TASK: Your answer should hold only the lines from the start of the data below through the line with "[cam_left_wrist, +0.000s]", copied exactly, with pictures left out.

PROVIDED MATERIAL:
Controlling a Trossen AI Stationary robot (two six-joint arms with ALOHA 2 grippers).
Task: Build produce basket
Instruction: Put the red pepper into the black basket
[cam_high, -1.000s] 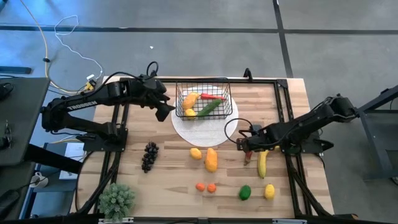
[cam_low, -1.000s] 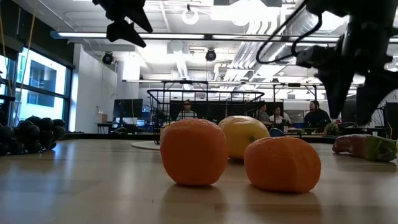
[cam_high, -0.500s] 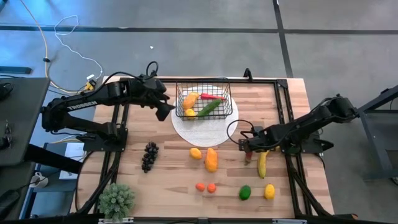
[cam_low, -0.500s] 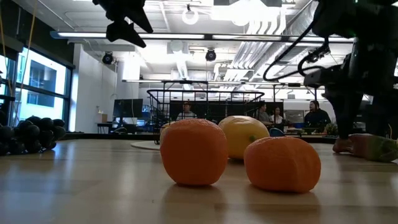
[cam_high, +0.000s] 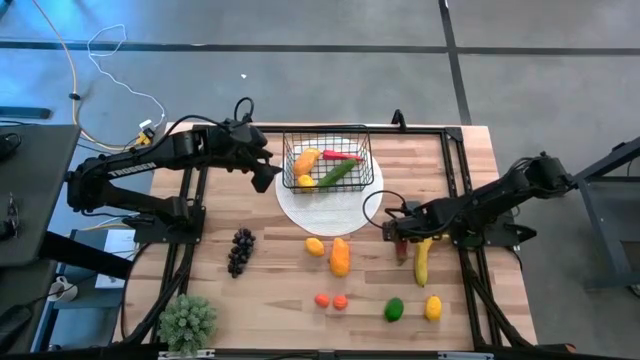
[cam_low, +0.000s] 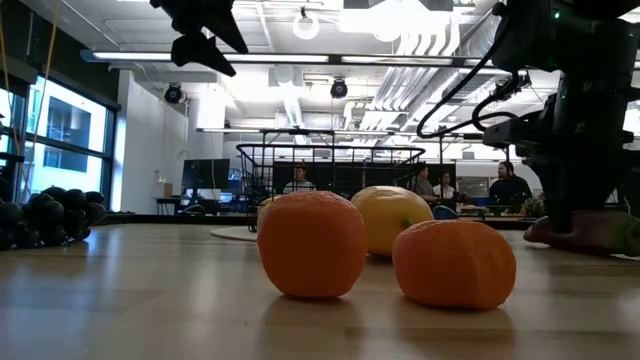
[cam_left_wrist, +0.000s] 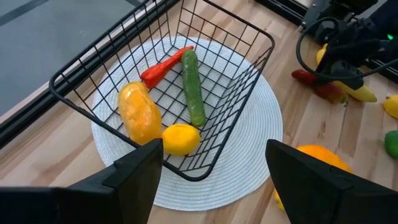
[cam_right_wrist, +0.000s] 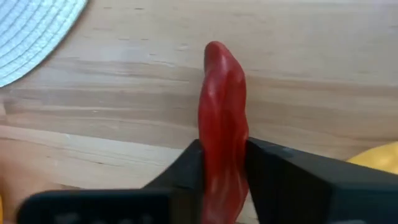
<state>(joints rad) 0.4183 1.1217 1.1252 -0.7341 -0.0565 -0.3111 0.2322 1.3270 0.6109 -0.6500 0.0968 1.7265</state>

OUTPUT BELOW:
Controlling a Trossen AI Stationary robot (two six-joint arms with ALOHA 2 grippers).
Task: Build produce basket
Instruction: Put the red pepper into the black basket
[cam_high, -1.000s] 
[cam_low, -1.000s] 
[cam_high, -0.500s] 
[cam_low, -0.500s] 
[cam_high, +0.000s] 
[cam_low, +0.000s] 
[cam_left_wrist, +0.000s] 

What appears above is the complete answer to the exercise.